With the release of her highly anticipated fourth album, Sometimes I Might Be Introvert, the artist proves herself to be one of the greatest lyrical geniuses of our generation and beyond.

Imagery taken from the Summer 21 issue.

Imagery taken from the Summer 21 issue.

“I know I’m not nameless,” Little Simz told Zeze Millz in an unforgettable interview for her Wonderland Summer 21 cover story. “Like I know I have a name and people know who I am. But I don’t feel like, ‘Rah, I’m Little Simz.’”

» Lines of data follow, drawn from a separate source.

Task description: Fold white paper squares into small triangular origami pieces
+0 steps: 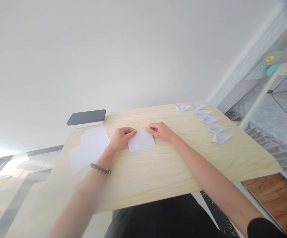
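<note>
We have one white sheet between the two hands, on or just above the table. Left hand: thumb and fingertips pinching the sheet near its far left corner. Right hand: pinching the same sheet near its far right corner. Most of the sheet lies on the near side of both sets of fingertips. Whether it's folded, we can't tell.

Counts: folded papers, we get six, well to the right of the right hand, in a slanting line from about level with it to farther out. Loose papers, several, overlapping, just left of the left hand; exact number we can't tell. One phone, beyond and left of the left hand, screen dark, on one white block. One cable, beyond the left hand, beside the phone. One beaded bracelet, on the wrist behind the left hand.
</note>
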Motion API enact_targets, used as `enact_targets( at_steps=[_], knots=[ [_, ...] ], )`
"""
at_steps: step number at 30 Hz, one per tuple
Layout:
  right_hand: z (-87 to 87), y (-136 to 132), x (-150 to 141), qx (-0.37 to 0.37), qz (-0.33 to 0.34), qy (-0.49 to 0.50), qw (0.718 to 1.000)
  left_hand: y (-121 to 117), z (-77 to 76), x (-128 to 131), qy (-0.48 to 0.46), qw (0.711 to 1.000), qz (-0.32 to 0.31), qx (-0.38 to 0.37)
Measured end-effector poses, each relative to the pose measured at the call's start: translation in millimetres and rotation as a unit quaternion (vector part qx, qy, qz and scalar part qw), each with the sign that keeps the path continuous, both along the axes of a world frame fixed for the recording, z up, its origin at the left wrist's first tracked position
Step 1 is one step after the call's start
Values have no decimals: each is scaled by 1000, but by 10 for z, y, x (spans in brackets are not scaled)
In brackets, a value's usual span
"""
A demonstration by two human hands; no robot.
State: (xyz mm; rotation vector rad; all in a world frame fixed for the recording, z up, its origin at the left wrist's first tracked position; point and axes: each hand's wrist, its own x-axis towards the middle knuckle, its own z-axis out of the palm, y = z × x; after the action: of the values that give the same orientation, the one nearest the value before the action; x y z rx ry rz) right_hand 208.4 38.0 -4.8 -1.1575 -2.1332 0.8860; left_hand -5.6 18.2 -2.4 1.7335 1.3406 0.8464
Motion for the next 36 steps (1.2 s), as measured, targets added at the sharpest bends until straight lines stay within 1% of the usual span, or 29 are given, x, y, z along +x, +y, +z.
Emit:
enact_targets(
  at_steps=[2,6,9,13,16,19,22,24,26,28,30,33,36],
  knots=[
    [-5,33,55,-9,6,5,1000,3,1,-3,-1,1000,-1,-7],
    [-12,105,205,-29,-8,18,999,12,-9,-18,-12,999,-9,-34],
    [-8,128,265,-35,-13,20,999,21,-31,-26,-22,999,-9,-40],
    [-4,118,257,-35,-28,30,999,26,-53,-10,-68,997,-13,-43],
    [-26,93,190,-15,-40,26,999,15,-49,17,-80,996,-5,-34],
    [-69,65,86,19,-49,10,999,2,-38,33,-30,1000,5,7],
    [-115,52,-2,44,-90,13,995,5,-39,22,50,997,8,53],
    [-140,53,-31,51,-108,13,993,20,-50,5,90,993,25,72],
    [-159,57,-39,56,-106,12,993,41,-68,-15,118,988,48,86],
    [-171,63,-37,67,-97,12,993,60,-88,-30,143,983,54,107],
    [-178,69,-37,92,-95,16,991,68,-105,-36,170,975,32,139],
    [-183,73,-44,137,-107,24,984,52,-124,-26,219,958,-22,183],
    [-184,59,-53,155,-96,22,983,28,-137,-14,274,940,-40,200]
  ],
)
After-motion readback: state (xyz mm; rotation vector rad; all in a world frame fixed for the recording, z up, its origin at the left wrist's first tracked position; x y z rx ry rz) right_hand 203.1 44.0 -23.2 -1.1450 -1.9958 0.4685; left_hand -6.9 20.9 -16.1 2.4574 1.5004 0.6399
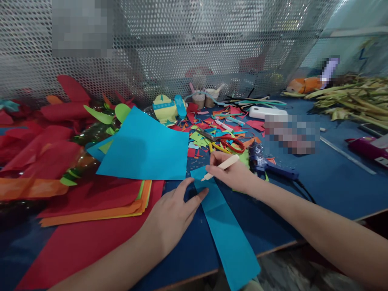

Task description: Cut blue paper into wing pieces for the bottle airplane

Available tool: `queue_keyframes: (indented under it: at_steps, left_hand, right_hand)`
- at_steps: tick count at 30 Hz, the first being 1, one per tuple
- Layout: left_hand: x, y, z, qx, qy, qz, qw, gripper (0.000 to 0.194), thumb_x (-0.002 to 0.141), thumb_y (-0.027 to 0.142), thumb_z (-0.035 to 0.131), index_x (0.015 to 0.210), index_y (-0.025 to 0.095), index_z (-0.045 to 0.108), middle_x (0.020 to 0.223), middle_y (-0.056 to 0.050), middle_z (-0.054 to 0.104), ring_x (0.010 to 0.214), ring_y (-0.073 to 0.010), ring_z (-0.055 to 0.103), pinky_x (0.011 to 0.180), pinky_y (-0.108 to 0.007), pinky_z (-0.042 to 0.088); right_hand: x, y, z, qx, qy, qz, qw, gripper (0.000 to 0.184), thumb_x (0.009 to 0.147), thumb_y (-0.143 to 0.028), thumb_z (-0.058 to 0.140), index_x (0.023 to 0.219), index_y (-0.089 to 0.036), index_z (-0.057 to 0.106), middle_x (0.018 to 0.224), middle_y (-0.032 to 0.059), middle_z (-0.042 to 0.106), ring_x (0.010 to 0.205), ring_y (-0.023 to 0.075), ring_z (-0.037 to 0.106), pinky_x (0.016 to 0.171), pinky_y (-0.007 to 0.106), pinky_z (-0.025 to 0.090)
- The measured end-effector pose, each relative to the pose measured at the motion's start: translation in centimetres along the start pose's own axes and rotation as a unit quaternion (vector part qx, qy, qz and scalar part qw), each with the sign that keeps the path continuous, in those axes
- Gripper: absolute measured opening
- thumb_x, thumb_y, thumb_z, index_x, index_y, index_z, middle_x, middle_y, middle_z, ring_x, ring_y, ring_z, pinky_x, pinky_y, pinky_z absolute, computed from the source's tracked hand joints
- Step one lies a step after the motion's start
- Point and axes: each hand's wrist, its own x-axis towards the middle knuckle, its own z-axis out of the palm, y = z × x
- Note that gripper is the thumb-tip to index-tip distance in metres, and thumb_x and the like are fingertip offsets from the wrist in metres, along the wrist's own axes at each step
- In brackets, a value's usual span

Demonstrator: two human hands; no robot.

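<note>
A long blue paper strip [226, 226] lies on the dark blue table, its near end hanging past the front edge. My right hand [228, 171] grips a white marker [222, 166], its tip at the far end of the strip. With fingers apart, my left hand [172, 212] rests at the strip's left edge, fingertips touching the paper. Left of the strip, a larger blue sheet [148, 147] lies partly over a stack of red, orange and yellow sheets [100, 202].
Red-handled scissors [232, 141] lie among coloured paper scraps behind my right hand. A blue glue gun [269, 163] with a cable is right of it. Red paper shapes [48, 149] crowd the left. Dry stalks [354, 95] are piled at the far right, before a perforated metal wall [182, 44].
</note>
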Motion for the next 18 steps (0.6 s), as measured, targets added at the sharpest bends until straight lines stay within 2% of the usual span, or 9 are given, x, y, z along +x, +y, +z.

Since the release of her debut album back in 2015, 27-year-old Little Simz – born Simbiatu Ajikawo – has felt underrated. And rightly so. Drake, Kendrick Lamar, Lauryn Hill and more are united in their unwavering praise for the lyrical maverick. Her loyal fans compare her to “Picasso with a pen” because of her incomparable and academically savvy bars. But for all the innate power of her lyrics and what she stands for; Simz undeniably deserves more recognition. I first saw her live 7 years ago, her razor-sharp poeticism was just as apparent then, as it is now. At All Points East last weekend, her magnetic presence swallowed the hypnotised crowd whole.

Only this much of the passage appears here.